Armed with divine truth, Spurgeon persuaded his flock.  “Depend upon it, your dying hour will be the best hour you have ever known!  Your last moment will be your richest moment, better than the day of your birth will be the day of your death.  It shall be the beginning of heaven, the rising of a sun that shall never go no more down forever!”  He assured them that “The best moment of a Christian’s life is his last one because it is the one that is nearest heaven” and “He who learns to die daily while he lives will find it no difficulty to breathe out his soul for the last time.”

Though Spurgeon would “weep with those who weep” (Rom. 12:15), he was yet able to comfort the grieving with the solid certainty that, for the believer, death was assuredly “swallowed up in victory” (I Cor. 15:54).  For the redeemed, the curse had become a blessing of God’s love.  “We see His smile of love even when others see nothing but the black hand of Death smiting our best beloved.”

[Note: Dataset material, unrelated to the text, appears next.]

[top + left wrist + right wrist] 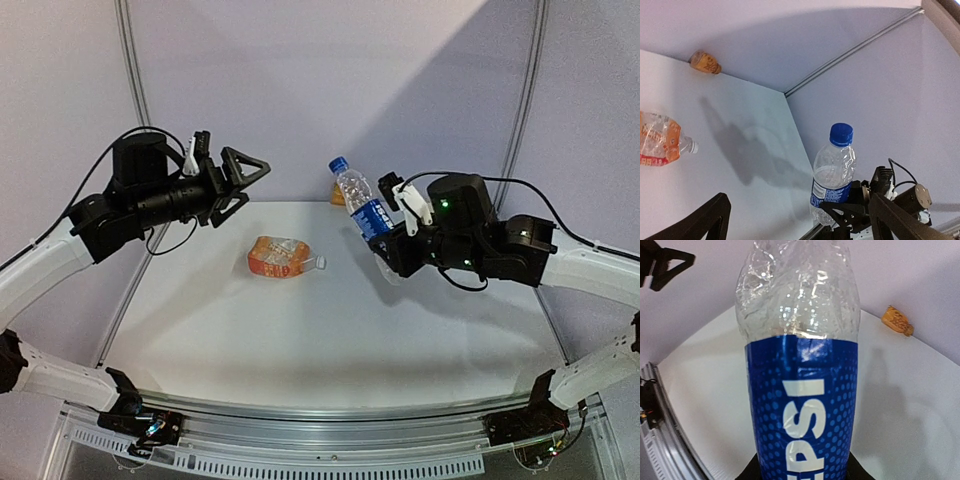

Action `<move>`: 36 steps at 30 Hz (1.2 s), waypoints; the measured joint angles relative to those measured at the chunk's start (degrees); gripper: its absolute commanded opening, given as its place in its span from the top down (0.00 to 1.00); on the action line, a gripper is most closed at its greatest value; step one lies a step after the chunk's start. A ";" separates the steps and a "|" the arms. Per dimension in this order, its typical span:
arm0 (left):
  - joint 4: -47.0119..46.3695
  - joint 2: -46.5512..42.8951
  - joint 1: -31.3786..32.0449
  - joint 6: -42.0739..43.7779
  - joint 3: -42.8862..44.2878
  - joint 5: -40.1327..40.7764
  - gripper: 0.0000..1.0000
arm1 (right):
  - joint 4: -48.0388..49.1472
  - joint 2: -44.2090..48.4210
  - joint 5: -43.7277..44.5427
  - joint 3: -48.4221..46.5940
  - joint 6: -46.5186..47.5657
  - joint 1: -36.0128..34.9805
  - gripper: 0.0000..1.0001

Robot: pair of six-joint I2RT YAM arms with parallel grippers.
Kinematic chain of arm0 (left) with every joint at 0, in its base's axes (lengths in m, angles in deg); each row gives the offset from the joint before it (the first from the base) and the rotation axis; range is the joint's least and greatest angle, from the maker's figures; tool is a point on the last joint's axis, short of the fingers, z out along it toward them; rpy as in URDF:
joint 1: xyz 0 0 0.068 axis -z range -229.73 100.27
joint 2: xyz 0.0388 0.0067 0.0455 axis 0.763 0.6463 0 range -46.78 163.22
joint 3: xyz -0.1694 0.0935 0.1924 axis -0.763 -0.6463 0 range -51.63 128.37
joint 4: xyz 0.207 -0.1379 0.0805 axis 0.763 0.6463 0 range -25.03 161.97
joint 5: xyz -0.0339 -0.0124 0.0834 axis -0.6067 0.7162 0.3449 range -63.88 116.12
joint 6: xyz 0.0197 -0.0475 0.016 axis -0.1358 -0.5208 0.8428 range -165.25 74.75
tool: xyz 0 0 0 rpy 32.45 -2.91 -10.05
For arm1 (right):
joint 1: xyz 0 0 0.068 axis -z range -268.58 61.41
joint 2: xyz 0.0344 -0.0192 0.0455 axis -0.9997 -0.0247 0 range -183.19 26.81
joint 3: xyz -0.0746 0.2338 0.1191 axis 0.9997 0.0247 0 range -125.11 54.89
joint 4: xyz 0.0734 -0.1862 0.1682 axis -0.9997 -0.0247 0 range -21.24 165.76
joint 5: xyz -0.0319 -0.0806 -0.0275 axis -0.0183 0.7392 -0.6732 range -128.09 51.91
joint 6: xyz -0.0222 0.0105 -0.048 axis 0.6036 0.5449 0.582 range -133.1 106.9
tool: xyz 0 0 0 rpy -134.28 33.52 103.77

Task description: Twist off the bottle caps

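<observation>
At 3 o'clock the right gripper [386,252] has its jaws closed on the lower body of the clear blue-labelled bottle [365,210]. It holds the bottle above the counter [330,335], tilted so the dark blue cap [338,164] points to 11 o'clock. The orange bottle [278,256] lies on its side near the counter's middle, white cap [320,263] toward 3 o'clock, and the left gripper [245,187] hangs at 10 o'clock, jaws spread and empty.

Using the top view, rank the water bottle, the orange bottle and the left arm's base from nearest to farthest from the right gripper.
1. The water bottle: held in the right gripper.
2. The orange bottle: lying mid-table, to its left.
3. The left arm's base: near-left table corner.
</observation>
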 measured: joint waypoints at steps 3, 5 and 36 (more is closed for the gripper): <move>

We Worship With No Fear Of The Final Enemy

As we come to worship this Lord’s Day, let us glean the praiseworthy comfort of the Lord through the wisdom Spurgeon understood.  Though preached years before his own death, the sermon re-titled “His Own Funeral Sermon” was selected by Charles and Susannah to be read at his own funeral.  His closing commentary speaks well to the comforting death of the believer.

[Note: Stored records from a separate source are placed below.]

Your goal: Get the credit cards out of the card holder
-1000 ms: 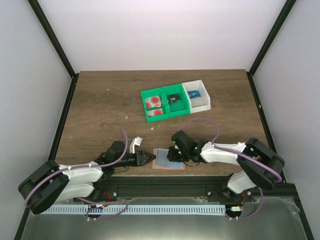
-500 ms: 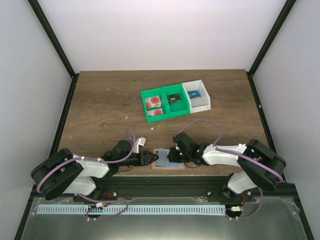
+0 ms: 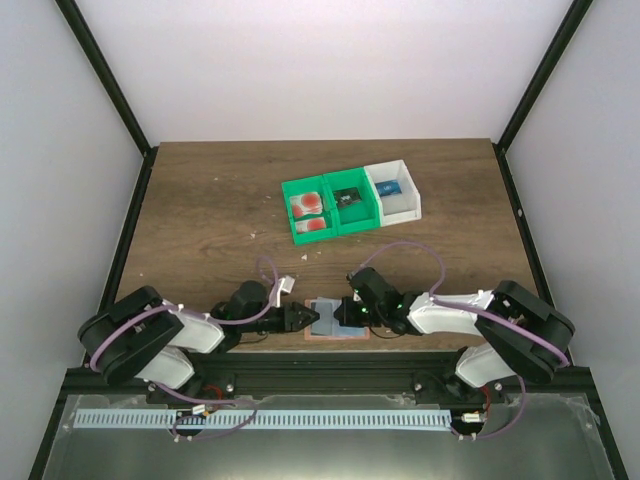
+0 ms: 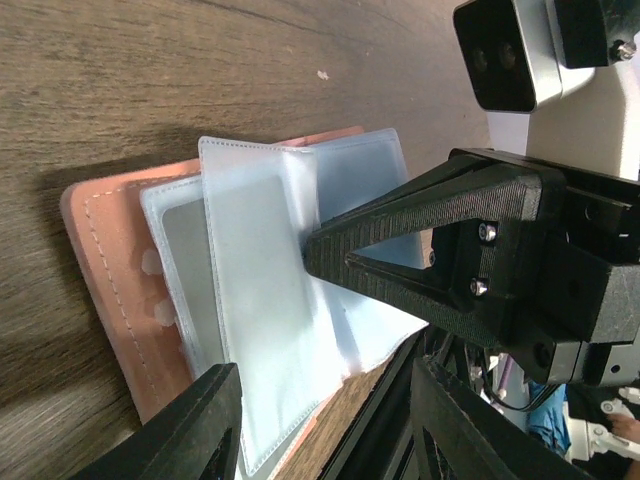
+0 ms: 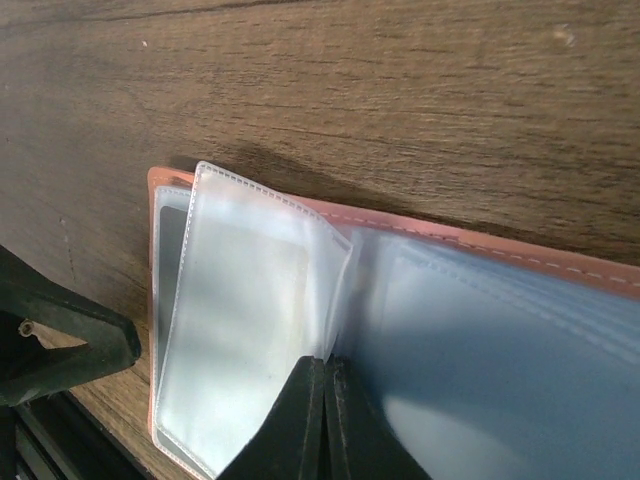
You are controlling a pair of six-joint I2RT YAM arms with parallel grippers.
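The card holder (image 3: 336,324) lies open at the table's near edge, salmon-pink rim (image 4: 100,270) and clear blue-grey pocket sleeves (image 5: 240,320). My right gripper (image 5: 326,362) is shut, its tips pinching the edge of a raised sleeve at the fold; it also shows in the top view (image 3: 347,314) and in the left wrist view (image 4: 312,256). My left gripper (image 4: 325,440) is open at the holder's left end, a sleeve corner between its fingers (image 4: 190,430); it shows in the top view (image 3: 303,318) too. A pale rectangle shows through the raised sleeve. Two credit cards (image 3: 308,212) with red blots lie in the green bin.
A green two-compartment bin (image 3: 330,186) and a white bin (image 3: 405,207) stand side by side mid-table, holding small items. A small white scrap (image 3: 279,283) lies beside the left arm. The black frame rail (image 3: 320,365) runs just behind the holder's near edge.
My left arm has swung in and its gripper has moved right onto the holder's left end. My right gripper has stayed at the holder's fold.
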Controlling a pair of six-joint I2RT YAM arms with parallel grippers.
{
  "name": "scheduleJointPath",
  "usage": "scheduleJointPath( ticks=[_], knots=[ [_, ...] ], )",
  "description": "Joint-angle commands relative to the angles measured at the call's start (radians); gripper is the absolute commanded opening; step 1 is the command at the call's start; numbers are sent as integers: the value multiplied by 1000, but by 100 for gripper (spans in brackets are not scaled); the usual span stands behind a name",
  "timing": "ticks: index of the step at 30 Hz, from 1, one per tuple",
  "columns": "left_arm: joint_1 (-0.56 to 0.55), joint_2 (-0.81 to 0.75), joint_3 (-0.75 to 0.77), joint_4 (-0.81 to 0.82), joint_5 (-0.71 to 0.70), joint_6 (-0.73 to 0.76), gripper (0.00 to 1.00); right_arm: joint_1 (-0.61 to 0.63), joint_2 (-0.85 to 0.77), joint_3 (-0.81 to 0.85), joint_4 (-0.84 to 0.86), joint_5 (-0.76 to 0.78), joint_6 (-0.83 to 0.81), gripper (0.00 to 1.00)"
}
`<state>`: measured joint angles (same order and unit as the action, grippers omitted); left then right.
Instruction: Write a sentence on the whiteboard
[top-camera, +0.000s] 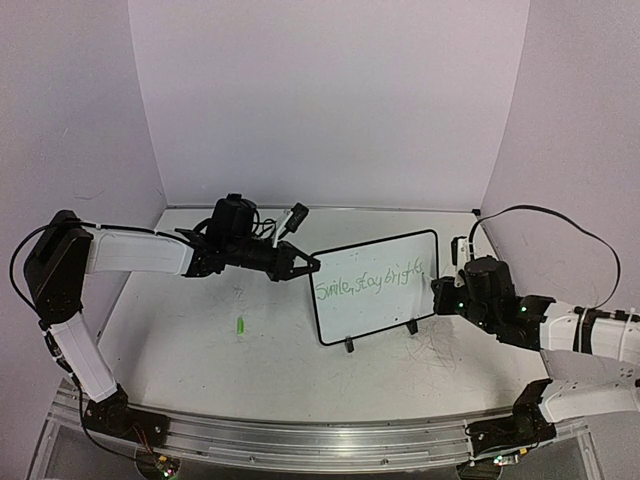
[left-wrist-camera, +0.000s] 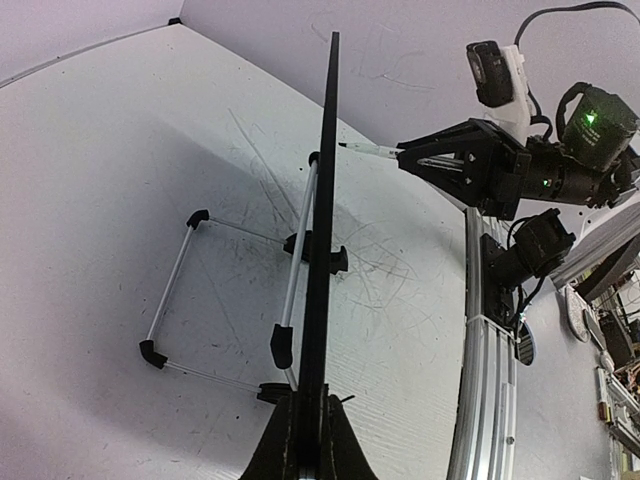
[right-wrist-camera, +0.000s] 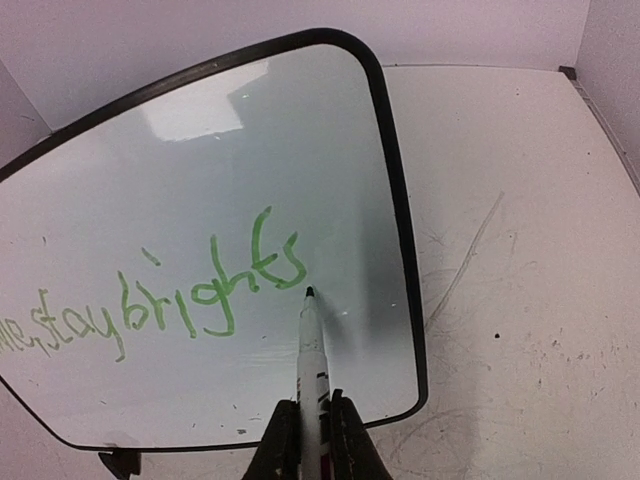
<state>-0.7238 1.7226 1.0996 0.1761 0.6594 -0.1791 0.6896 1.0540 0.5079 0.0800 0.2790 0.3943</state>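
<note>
The whiteboard (top-camera: 385, 300) stands tilted on its two black clip feet in the middle of the table. Green cursive writing (top-camera: 370, 280) runs across it; in the right wrist view it ends "stay brights" (right-wrist-camera: 190, 290). My left gripper (top-camera: 305, 266) is shut on the board's left edge, seen edge-on in the left wrist view (left-wrist-camera: 322, 260). My right gripper (top-camera: 440, 293) is shut on a white marker (right-wrist-camera: 310, 360). The marker's tip (right-wrist-camera: 309, 293) sits at the board (right-wrist-camera: 230, 150), just below the last letter.
A small green cap (top-camera: 241, 325) lies on the table left of the board. The board's wire stand (left-wrist-camera: 180, 290) rests behind it. Faint grey scribbles (top-camera: 440, 350) mark the tabletop. White walls enclose the back and sides; a metal rail (top-camera: 300, 440) runs along the near edge.
</note>
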Motion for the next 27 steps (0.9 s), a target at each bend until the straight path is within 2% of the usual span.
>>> scheduleJointPath(
  ticks=[1,27],
  knots=[
    [-8,-29,19,-38,-14,47,0,-5,6,10,-6,52,0,0],
    [-8,-28,20,-38,-10,49,0,-5,39,27,60,59,-28,0]
  ],
)
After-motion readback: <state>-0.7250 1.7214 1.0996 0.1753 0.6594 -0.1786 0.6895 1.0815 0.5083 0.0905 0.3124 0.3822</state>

“Some die with a considerable measure of pain; but, as a rule, when believers pass away, they just shut their eyes and open them in heaven. … I have had infinitely more pleasure at death-beds than I have had at weddings … I am not aware that I have gained anything at a wedding, but I have gained much at the death-bed, as I have seen the joy and peace and rapture of girls and youth, and men and women, passing away, joyfully to be ‘forever with the Lord.’  I have known some of our number here who were too bashful and backward to ever say much for Christ when they were well; but when I went to see them die, there was not a bit of bashfulness about them.  They spoke out so boldly that I have said to them, ‘Why, if you get better, you must preach for me one of these Sundays;’ and they have smiled and said they would never get better.  They have known this, and they have rejoiced to think that they were going where they would not need any preacher, but would see their Lord Jesus face-to-face.  How they have brightened up at the mention of His dear name! … You who believe in Christ ought no more to dread death than you dread going to sleep at night.  You will, before you sleep, commit yourself to God, and as you put your head on the pillow, the similitude of death will be upon you … you will not be afraid of that.”

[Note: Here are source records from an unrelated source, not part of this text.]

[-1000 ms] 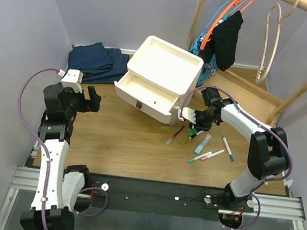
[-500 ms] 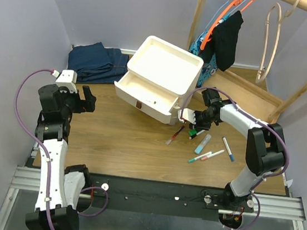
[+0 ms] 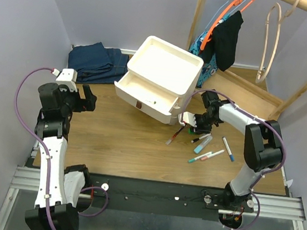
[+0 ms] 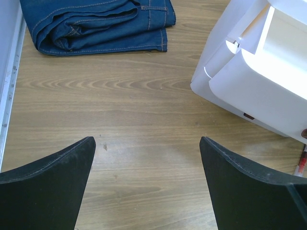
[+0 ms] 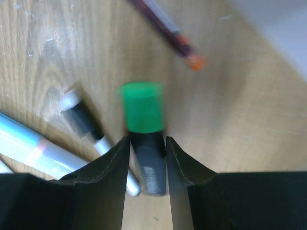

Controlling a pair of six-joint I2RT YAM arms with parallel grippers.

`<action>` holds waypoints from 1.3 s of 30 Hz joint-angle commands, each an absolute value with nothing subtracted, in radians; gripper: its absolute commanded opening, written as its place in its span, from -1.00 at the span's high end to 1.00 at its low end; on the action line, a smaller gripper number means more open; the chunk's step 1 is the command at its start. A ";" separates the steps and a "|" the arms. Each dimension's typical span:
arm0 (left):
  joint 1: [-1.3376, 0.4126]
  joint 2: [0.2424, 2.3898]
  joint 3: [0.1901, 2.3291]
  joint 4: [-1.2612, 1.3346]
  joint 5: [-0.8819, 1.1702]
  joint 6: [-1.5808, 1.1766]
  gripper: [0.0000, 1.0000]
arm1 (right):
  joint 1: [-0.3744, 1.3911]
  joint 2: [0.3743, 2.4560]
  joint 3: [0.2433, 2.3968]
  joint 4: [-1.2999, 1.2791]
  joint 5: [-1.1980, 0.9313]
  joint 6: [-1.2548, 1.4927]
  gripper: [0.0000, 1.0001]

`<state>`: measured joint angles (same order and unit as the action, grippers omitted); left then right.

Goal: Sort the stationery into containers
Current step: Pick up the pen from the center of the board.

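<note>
My right gripper (image 3: 197,126) (image 5: 147,140) is shut on the black-green marker (image 5: 144,143), low over the table just right of the white drawers (image 3: 160,79). The green cap (image 5: 141,108) sticks out past the fingertips. The top drawer (image 3: 147,94) is pulled open. A red pen (image 3: 176,133) (image 5: 165,26) lies beside the gripper. White markers with coloured caps (image 3: 202,144) (image 3: 227,148) (image 3: 204,156) lie scattered to the right. My left gripper (image 3: 85,98) (image 4: 146,141) is open and empty over bare wood, left of the drawers (image 4: 259,81).
Folded jeans (image 3: 95,62) (image 4: 96,24) lie at the back left. A wooden clothes rack (image 3: 301,7) with hangers and a black garment (image 3: 228,40) stands at the back right. A white-and-black marker (image 5: 91,129) and a light-blue one (image 5: 29,143) lie beside the right fingers.
My left gripper has drawn back a little to the left. My right gripper has shifted slightly down among the markers.
</note>
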<state>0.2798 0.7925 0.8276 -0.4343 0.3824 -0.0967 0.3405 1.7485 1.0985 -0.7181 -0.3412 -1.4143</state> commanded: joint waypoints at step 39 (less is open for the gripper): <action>0.287 0.787 0.830 -0.299 0.466 -0.190 -0.97 | 0.523 1.479 1.773 -0.581 -0.805 -0.405 0.81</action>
<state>0.2806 0.8165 0.8265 -0.3019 0.4500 -0.1860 0.3958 1.4059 1.6791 -0.6571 -0.7841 -0.5961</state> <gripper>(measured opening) 0.987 0.357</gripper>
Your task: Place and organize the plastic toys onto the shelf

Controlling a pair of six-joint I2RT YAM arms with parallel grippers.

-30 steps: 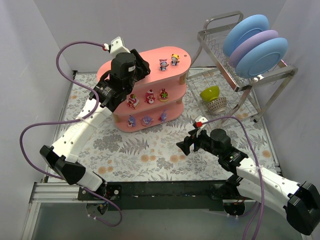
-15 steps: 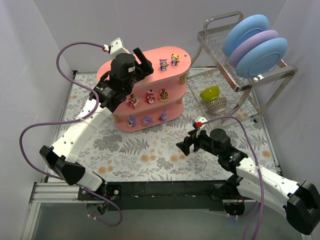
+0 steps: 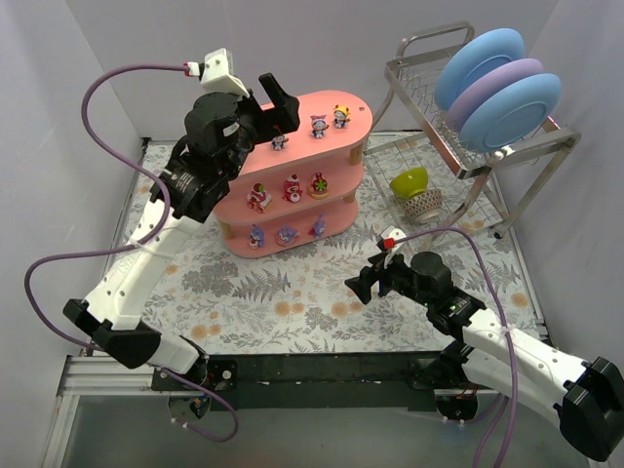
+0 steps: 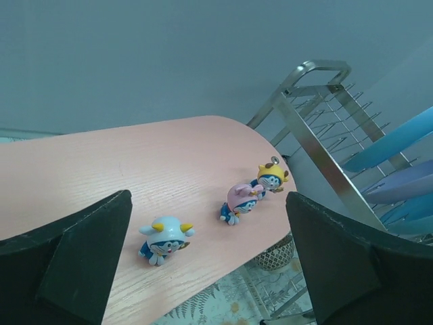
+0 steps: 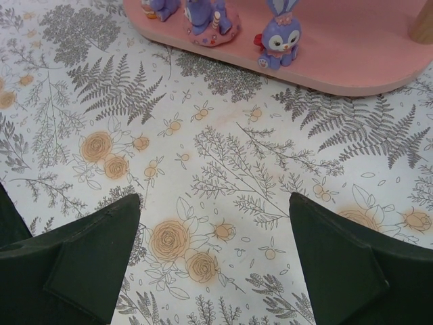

With Spurgeon, let us thankfully worship that, because of the grace of our Savior whose death conquered death, “It is the very joy of this earthly life to think that it will come to an end.”   We alone may praise God who has conquered the final foe (1 Cor. 15:26), making us faithfully fearless in the face of man’s greatest enemy.  Let us pray for boldness to share with a death-consumed world how, for the believer, “to die is gain” (Phil. 1:21).

Above all, let us worship with the joyful knowledge that our Lord has made it possible, when our final numbered day arrives, for us to gloriously and securely offer the same last prayer He uttered before His atoning death on the cross:

 Father, into Your hands I commit My Spirit” (Luke 23:46).